§ **ASSIGNMENT**
Your copy should match the listing below exactly, except that it holds no images.

——

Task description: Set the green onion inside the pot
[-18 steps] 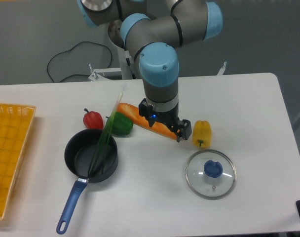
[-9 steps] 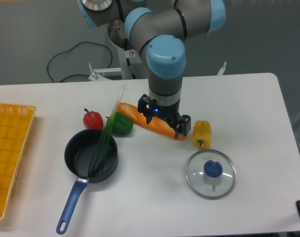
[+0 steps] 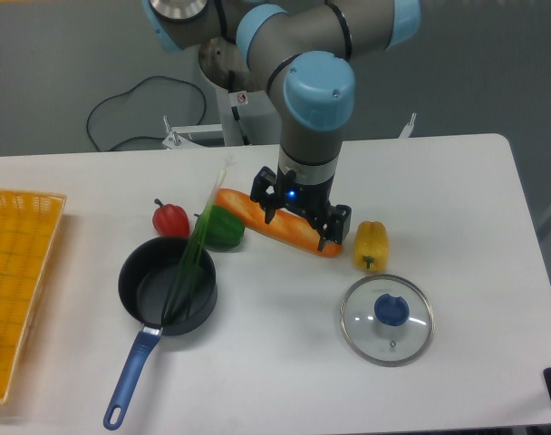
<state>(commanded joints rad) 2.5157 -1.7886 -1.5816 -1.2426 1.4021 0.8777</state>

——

§ **ANSWER SECTION**
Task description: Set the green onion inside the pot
[-18 steps] 
[-9 steps] 
[+0 steps] 
<state>(commanded joints rad) 2.5157 -1.7886 -1.5816 -1.2426 1.4021 0.8777</state>

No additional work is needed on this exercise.